--- Work to be completed ---
Repeat the listing beneath this line exactly, keeping every character.

--- Data below ---
────────
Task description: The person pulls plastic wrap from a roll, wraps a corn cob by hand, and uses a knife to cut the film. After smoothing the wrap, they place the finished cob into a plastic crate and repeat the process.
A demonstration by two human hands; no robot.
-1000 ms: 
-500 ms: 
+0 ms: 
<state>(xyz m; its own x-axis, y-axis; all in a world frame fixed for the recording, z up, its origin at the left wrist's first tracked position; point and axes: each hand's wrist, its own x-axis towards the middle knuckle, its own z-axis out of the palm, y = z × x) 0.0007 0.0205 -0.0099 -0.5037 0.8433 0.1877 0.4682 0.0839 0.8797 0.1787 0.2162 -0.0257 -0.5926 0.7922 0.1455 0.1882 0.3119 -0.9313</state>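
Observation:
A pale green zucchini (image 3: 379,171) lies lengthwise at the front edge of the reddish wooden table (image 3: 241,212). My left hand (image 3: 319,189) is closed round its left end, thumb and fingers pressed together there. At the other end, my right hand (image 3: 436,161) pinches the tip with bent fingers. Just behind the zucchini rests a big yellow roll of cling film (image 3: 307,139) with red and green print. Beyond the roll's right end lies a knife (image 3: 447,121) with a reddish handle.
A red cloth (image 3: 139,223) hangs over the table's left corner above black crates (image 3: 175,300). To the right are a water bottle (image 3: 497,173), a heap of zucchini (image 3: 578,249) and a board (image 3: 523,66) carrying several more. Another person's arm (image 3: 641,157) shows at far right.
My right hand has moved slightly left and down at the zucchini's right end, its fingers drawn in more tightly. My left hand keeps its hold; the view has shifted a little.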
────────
--- Your solution ---
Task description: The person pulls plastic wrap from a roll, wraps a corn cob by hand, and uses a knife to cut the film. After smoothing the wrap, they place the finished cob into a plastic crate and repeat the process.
A demonstration by two human hands; no robot.
-1000 ms: 
-500 ms: 
+0 ms: 
<state>(xyz m; its own x-axis, y-axis; all in a world frame fixed for the recording, z up, its origin at the left wrist's first tracked position; point and axes: each hand's wrist, its own x-axis towards the middle knuckle, its own z-axis out of the palm, y = z × x) 0.0007 0.0205 -0.0099 -0.5037 0.8433 0.1877 0.4682 0.0839 0.8797 0.1787 0.2162 -0.0257 -0.5926 0.7922 0.1455 0.1882 0.3119 -0.9313</state>
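Observation:
A pale green zucchini (image 3: 379,171) lies lengthwise at the front edge of the reddish wooden table (image 3: 241,212). My left hand (image 3: 319,189) is closed round its left end, thumb and fingers pressed together there. At the other end, my right hand (image 3: 436,161) pinches the tip with bent fingers. Just behind the zucchini rests a big yellow roll of cling film (image 3: 307,139) with red and green print. Beyond the roll's right end lies a knife (image 3: 447,121) with a reddish handle.
A red cloth (image 3: 139,223) hangs over the table's left corner above black crates (image 3: 175,300). To the right are a water bottle (image 3: 497,173), a heap of zucchini (image 3: 578,249) and a board (image 3: 523,66) carrying several more. Another person's arm (image 3: 641,157) shows at far right.
My right hand has moved slightly left and down at the zucchini's right end, its fingers drawn in more tightly. My left hand keeps its hold; the view has shifted a little.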

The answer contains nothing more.